__Work instruction__
Copy all lines containing the string "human" from the records below.

(Dataset entries)
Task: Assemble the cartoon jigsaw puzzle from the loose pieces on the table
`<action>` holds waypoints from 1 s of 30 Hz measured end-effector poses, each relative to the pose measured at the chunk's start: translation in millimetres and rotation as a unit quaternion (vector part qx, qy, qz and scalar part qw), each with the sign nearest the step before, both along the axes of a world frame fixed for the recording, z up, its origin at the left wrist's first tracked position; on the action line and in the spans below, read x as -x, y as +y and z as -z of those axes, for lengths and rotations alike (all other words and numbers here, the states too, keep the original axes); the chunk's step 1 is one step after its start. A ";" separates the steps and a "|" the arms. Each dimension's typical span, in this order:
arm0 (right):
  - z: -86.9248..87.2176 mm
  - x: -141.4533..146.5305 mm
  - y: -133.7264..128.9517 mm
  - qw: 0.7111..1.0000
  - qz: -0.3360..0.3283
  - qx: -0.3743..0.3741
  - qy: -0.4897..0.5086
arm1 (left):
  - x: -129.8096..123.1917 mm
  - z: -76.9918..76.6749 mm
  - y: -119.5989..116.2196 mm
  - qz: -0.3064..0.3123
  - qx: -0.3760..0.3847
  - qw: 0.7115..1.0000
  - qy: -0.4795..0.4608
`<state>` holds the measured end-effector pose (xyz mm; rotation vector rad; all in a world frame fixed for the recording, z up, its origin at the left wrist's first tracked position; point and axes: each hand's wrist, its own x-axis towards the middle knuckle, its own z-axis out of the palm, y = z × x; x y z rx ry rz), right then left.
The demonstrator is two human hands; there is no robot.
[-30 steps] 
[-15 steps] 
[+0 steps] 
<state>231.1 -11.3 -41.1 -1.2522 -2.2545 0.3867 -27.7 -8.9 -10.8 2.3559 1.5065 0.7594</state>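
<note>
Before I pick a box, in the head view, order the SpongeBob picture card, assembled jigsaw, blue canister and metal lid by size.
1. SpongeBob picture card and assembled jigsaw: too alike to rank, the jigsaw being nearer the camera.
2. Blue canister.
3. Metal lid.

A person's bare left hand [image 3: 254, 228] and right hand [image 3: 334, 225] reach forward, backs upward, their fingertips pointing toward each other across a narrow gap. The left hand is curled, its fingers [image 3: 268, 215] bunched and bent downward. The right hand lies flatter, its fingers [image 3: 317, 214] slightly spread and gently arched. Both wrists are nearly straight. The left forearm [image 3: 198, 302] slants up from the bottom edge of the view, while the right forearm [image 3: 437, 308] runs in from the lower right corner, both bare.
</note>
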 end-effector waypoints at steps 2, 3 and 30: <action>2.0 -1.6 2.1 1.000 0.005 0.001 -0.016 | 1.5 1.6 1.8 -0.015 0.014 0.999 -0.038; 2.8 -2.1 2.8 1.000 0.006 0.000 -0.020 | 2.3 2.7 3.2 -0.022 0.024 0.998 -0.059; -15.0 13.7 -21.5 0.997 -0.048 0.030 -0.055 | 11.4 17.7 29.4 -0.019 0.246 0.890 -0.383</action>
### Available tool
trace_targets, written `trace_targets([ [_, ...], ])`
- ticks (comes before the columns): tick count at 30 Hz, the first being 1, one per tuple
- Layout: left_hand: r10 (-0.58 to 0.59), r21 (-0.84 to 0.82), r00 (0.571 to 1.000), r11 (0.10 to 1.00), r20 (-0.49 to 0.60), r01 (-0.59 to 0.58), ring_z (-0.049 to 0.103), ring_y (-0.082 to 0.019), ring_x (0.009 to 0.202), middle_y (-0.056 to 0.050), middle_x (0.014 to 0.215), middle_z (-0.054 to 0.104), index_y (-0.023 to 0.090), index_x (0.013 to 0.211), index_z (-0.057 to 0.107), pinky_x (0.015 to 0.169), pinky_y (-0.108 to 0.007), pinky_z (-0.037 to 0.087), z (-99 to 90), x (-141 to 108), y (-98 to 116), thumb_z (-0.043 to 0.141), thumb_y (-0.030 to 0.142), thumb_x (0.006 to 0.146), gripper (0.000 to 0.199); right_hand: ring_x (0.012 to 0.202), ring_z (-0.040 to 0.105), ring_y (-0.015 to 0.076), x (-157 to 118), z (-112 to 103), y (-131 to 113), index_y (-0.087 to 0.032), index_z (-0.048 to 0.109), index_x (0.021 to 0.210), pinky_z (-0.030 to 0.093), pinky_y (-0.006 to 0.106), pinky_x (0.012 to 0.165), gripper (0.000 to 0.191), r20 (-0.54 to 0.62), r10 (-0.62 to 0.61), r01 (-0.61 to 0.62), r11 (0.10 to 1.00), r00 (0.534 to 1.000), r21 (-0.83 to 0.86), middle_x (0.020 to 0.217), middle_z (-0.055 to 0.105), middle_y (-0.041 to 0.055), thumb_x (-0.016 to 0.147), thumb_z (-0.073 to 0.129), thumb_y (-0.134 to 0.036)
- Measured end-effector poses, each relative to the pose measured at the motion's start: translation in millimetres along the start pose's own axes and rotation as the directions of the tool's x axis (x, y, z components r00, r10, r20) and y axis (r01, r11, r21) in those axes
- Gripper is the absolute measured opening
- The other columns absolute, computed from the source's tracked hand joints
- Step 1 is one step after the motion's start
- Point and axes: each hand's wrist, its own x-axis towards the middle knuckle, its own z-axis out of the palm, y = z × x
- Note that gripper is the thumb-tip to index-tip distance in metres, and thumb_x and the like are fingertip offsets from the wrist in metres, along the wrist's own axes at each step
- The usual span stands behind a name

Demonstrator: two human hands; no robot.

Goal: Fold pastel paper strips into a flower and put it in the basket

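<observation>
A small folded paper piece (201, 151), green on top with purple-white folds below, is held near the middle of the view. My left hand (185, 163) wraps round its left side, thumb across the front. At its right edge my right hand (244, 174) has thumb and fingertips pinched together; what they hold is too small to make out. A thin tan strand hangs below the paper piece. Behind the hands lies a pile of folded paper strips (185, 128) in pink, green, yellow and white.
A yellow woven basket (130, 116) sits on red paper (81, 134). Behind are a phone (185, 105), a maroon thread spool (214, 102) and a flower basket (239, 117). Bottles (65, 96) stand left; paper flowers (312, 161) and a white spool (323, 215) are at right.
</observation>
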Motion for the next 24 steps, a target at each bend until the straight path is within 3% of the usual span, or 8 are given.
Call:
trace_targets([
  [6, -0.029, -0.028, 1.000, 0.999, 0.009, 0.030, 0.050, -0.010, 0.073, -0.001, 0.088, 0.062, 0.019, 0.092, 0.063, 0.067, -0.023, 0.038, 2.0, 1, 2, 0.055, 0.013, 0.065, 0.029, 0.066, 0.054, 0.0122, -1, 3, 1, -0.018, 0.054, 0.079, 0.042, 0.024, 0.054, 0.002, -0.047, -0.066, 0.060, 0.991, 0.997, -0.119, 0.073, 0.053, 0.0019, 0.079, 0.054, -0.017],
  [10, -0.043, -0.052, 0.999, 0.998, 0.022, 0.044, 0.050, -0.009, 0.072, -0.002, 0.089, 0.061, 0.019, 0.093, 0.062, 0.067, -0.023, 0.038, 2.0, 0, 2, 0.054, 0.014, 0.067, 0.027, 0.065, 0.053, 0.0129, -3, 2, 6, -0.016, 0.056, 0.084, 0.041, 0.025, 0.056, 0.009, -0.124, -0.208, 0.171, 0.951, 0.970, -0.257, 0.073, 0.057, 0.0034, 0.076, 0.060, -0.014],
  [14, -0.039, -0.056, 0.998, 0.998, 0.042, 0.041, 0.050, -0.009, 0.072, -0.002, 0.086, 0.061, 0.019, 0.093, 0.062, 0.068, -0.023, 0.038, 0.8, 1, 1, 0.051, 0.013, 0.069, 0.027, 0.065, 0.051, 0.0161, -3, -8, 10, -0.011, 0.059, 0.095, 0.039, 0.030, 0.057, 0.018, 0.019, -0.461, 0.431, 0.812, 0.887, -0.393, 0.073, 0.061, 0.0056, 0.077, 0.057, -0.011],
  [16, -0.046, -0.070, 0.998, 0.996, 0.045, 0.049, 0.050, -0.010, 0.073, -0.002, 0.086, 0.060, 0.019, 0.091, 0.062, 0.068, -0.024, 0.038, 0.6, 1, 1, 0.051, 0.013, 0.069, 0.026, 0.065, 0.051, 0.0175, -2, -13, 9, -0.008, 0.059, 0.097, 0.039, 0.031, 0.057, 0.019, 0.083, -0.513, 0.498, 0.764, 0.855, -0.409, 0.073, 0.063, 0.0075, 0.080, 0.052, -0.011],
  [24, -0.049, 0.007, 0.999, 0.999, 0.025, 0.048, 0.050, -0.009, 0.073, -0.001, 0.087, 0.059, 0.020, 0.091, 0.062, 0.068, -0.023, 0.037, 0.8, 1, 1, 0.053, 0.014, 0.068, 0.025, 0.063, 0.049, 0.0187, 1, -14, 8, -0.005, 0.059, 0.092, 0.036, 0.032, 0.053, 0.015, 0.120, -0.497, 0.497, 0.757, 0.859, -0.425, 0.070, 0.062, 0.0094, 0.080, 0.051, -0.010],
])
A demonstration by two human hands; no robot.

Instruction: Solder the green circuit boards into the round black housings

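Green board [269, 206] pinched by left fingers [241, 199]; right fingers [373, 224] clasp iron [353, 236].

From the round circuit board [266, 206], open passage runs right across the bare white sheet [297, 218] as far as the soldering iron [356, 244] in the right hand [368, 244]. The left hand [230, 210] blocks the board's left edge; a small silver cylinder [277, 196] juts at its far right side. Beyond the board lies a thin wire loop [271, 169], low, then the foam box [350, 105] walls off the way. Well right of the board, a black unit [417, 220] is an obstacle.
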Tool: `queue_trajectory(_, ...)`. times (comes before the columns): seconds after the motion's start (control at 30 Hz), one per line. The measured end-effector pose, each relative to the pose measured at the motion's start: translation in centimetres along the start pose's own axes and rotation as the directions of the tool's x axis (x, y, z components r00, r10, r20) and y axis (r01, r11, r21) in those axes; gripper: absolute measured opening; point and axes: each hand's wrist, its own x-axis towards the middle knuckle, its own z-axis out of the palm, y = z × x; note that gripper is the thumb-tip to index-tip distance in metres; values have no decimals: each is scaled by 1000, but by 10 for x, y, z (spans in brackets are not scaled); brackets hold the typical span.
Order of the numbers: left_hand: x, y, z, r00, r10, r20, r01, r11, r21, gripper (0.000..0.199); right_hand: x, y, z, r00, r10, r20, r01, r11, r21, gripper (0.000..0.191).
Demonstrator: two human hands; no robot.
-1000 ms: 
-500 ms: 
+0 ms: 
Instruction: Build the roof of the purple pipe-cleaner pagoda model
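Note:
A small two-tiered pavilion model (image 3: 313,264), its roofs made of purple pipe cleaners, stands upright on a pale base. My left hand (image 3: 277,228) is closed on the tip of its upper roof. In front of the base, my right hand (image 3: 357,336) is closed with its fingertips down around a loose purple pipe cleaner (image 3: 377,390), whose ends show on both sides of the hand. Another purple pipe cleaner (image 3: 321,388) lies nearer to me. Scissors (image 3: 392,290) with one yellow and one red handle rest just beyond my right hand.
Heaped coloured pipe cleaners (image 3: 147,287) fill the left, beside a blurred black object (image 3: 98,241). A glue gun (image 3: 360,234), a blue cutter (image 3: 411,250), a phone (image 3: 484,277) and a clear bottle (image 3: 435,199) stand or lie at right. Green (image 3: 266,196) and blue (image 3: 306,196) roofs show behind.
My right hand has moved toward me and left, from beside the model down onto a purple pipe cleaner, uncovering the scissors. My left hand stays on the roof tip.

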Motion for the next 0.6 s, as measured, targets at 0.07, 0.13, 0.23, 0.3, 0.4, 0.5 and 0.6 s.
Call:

__Solution for this task__
The demonstrator is two human hands; there is no robot.
Demonstrator: two human hands; no robot.
A demonstration by two human hands; no robot.
Demonstrator: two human hands; no robot.

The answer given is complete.